In Decision G2/10 the board first clarified that Decision G1/03 did not decide the issue of disclaimers disclaiming subject matter disclosed in the application as filed. The board went on to confirm that any amendment to a claim is presumed to have a technical meaning, as it would otherwise be useless to have it in the claim. Hence, a disclaimer cannot merely be regarded a voluntary restriction by which the applicant abandons part of the claimed subject matter, and therefore, the disclaimer per se is not a technical feature of a claim that cannot violate Article 123(2) of the convention and should always be allowed. If, under Article 123(2), a positive feature which defines subject matter that is actually claimed is introduced into a claim, it should be examined whether the subject matter of that feature was disclosed in the application as filed. By contrast, a disclaimer does not as such define a feature of the claimed invention, but something that is not claimed. However, the test to be applied in the examination under Article 123(2) was whether the skilled person would, using common general knowledge would, regard the remaining claimed subject matter as directly and unambiguously disclosed in the application as filed. This test is the same as that for the examination of admissibility of a limitation by including a positive feature in the claim. Hence, when it comes to the inclusion in a claim of a disclaimer whose subject matter is disclosed in the application as filed, no principles must be taken into account other than those considered for the inclusion of a positive feature into a claim.

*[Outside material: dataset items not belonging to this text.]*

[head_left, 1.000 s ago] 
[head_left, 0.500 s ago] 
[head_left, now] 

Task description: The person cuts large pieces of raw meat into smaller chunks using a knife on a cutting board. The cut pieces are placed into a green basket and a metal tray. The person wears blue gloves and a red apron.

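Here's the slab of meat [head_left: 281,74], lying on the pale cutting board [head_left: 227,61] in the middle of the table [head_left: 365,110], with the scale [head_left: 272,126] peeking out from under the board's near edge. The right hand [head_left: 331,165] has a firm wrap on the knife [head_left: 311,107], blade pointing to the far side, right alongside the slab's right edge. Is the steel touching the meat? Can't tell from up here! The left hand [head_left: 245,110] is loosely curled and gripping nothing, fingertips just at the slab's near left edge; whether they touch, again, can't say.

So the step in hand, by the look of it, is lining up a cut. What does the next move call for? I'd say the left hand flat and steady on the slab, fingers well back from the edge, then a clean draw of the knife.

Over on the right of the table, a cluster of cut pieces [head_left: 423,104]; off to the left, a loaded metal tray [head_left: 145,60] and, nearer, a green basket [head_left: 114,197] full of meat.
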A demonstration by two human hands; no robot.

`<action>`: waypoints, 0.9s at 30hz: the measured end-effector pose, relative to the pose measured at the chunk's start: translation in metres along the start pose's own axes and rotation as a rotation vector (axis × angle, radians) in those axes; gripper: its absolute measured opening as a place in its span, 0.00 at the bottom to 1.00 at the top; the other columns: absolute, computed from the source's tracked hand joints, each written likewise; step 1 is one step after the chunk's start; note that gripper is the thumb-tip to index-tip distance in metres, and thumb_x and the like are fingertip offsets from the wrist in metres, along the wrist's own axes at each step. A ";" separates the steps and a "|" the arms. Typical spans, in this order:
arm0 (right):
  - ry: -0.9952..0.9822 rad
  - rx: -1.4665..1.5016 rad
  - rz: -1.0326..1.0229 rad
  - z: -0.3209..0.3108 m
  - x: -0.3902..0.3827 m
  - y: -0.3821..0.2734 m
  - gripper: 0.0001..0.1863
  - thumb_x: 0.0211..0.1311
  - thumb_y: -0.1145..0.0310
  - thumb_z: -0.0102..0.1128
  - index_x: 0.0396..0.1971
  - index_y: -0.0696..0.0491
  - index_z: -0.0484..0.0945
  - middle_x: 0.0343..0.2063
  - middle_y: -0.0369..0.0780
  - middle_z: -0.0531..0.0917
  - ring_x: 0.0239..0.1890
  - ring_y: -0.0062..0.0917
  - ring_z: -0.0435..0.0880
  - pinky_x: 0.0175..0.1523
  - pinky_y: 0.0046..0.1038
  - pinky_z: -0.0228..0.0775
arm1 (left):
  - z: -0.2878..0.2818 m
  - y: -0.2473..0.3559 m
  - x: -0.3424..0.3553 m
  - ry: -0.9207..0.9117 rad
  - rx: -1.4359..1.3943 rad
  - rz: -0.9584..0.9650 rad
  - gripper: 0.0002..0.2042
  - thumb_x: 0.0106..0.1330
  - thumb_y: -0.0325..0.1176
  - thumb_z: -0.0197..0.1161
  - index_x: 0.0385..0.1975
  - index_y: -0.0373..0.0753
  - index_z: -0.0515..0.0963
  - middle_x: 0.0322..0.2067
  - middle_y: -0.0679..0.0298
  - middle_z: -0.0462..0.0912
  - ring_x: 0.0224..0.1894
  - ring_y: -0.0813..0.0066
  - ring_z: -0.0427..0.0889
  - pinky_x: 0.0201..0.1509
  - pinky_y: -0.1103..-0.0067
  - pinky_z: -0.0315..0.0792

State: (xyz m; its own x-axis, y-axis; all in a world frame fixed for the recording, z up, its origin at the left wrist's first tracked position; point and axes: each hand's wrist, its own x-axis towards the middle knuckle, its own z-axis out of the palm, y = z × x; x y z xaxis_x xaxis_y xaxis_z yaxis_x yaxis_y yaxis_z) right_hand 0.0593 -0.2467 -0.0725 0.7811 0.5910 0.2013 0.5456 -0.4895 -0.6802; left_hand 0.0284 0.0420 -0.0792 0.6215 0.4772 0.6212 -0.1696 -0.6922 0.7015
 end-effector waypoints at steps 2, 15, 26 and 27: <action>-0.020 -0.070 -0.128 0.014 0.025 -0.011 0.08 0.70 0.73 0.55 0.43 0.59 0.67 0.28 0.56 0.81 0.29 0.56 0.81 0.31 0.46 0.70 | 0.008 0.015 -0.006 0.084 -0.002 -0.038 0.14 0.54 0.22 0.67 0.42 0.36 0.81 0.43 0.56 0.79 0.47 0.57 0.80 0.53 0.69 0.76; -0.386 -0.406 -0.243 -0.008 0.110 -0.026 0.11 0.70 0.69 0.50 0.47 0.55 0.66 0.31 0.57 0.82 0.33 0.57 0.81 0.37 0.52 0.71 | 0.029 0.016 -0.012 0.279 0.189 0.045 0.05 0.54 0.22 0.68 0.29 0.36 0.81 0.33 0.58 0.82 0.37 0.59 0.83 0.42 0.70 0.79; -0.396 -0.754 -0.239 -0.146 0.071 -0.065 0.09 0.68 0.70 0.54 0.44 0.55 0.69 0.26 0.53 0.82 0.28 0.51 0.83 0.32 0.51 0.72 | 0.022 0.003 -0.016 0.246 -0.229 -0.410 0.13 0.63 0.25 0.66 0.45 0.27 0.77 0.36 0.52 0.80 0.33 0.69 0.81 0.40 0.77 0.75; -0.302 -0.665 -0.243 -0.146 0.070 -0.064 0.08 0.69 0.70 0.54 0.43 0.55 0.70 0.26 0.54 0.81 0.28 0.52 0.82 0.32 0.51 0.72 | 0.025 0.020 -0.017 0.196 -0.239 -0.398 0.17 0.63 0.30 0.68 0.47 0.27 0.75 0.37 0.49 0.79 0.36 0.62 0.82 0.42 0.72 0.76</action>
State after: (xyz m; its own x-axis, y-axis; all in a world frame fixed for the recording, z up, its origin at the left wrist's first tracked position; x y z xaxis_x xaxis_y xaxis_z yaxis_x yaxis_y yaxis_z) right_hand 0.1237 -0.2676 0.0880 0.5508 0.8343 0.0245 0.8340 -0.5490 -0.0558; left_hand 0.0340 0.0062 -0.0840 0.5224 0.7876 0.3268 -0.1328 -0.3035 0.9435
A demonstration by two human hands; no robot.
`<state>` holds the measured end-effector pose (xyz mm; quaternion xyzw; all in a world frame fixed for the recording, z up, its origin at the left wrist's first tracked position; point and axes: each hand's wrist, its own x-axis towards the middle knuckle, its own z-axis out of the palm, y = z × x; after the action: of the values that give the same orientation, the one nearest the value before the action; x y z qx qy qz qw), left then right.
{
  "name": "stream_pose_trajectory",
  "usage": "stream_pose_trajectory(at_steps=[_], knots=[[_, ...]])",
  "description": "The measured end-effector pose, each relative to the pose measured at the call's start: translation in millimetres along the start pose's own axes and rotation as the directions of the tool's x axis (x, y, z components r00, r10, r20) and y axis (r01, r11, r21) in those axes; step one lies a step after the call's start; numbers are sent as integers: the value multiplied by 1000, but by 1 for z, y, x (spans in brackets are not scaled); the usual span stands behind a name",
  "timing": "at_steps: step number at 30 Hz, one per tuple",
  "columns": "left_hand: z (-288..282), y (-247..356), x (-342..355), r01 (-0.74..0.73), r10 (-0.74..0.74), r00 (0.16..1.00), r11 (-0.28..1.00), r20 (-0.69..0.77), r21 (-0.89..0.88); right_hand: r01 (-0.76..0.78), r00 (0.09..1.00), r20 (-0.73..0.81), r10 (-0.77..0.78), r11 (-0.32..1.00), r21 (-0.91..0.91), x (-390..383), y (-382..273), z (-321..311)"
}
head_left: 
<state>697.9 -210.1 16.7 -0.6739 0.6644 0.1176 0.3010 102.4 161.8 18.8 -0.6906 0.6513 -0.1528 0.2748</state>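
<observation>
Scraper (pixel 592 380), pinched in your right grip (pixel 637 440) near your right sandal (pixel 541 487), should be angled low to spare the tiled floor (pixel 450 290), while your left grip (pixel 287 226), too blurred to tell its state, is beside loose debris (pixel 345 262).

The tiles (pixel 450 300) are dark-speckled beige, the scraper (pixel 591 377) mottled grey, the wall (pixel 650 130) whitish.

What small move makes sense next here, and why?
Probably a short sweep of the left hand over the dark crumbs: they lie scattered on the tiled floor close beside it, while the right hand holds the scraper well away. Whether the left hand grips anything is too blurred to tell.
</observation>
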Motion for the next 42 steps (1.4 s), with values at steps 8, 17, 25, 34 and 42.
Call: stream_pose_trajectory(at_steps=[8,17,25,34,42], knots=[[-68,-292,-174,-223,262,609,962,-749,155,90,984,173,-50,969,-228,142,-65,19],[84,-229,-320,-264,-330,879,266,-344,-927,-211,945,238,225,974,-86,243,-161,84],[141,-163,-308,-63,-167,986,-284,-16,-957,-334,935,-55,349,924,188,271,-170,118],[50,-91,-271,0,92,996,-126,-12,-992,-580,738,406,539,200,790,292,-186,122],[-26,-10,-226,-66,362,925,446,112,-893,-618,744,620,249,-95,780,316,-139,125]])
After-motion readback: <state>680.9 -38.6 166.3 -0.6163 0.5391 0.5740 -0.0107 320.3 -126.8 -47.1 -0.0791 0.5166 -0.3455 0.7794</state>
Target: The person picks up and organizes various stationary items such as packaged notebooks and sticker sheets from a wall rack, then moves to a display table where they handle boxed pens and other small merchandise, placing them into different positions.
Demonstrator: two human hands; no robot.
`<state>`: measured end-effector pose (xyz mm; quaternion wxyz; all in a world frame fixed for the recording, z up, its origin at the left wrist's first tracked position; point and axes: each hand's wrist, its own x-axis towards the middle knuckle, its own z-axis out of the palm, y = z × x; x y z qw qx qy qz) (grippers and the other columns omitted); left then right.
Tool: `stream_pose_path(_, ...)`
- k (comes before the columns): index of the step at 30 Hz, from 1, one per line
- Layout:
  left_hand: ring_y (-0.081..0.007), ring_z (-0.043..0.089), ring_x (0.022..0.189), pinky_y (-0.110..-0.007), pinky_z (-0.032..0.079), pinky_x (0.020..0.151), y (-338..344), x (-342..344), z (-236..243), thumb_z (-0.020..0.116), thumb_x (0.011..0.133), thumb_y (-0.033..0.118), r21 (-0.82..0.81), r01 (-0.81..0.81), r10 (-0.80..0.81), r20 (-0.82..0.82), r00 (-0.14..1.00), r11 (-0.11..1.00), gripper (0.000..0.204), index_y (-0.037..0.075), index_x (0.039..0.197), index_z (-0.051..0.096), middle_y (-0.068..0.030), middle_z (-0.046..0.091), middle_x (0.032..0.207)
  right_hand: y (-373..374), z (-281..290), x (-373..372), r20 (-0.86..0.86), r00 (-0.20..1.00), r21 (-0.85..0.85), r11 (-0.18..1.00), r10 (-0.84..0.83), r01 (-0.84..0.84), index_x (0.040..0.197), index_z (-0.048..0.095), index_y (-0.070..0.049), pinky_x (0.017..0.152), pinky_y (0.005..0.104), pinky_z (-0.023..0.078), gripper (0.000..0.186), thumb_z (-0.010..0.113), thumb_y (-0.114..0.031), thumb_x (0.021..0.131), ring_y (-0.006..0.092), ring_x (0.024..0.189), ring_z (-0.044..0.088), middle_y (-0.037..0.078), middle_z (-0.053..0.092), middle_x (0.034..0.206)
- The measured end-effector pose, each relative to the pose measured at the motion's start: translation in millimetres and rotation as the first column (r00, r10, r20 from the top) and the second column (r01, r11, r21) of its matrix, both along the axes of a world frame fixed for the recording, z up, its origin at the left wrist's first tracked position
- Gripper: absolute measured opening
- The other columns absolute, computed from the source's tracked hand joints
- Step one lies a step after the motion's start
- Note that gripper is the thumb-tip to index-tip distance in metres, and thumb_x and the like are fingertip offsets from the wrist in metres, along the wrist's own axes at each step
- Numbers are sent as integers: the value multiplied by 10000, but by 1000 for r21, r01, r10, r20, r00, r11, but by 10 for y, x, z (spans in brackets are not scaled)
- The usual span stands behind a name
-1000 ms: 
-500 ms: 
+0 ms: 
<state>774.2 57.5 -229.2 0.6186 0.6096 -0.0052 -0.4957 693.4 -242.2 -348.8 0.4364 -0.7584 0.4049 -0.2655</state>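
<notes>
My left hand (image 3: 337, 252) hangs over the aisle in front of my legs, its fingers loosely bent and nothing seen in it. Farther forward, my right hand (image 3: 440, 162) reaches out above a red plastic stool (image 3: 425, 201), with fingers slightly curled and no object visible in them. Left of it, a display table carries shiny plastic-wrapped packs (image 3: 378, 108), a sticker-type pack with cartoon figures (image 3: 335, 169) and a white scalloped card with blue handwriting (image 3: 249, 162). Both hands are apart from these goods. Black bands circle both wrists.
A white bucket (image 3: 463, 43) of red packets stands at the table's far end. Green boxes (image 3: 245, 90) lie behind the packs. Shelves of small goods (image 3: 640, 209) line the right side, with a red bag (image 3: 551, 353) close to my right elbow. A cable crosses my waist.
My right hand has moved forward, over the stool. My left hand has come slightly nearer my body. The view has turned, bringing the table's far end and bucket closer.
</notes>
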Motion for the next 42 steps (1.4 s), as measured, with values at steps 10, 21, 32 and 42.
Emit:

Accordingly, in the headnote of Decision G2/10, the board answered the question referred to it as follows:
"1a. An amendment to a claim by the introduction of a disclaimer disclaiming from it subject matter disclosed in the application as filed infringes Art 123(2) [of the convention] if the subject matter remaining in the claim after the introduction of the disclaimer is not, be it explicitly or implicitly, directly or unambiguously disclosed to the skilled person using common general knowledge, in the application as filed; and
1b. Determining whether or not that is the case requires a technical assessment of the overall technical circumstances of the individual case under consideration, taking into account the nature and extent of the disclosure in the application as filed, the nature and extent of the disclaimed subject-matter and its relationship with the subject matter remaining in the claim after amendment."
There remains a degree of uncertainty as to when a “disclaimer for disclosed subject matter” is allowable under G2/10. From the detailed reasoning given in the decision, it appears that the board sees no problem with the allowability of disclaimers relating to a specific embodiment of the invention (eg, a specific example or a specific chemical compound disclosed in the application). However, problems may arise in cases where the disclaimer results in the singling out of an individual compound or group of compounds that is not specifically mentioned or at least implicitly disclosed in the application, or would lead to a particular meaning of the remaining claimed subject matter which was not originally disclosed.
In view of this, it should, for example, be permissible in a pharmaceutical case to limit broad chemical Markush formulae to the lead compound(s) or other specific embodiments for which data-supporting inventive steps are available, thereby obtaining quick protection for these, while the remaining scope of the Markush formula, as defined by a disclaimer for the lead compound(s), can be pursued in a divisional application. However, some uncertainty remains and further Board of Appeal decisions will be required to address the allowability of disclaimers for disclosed subject matter in concrete situations.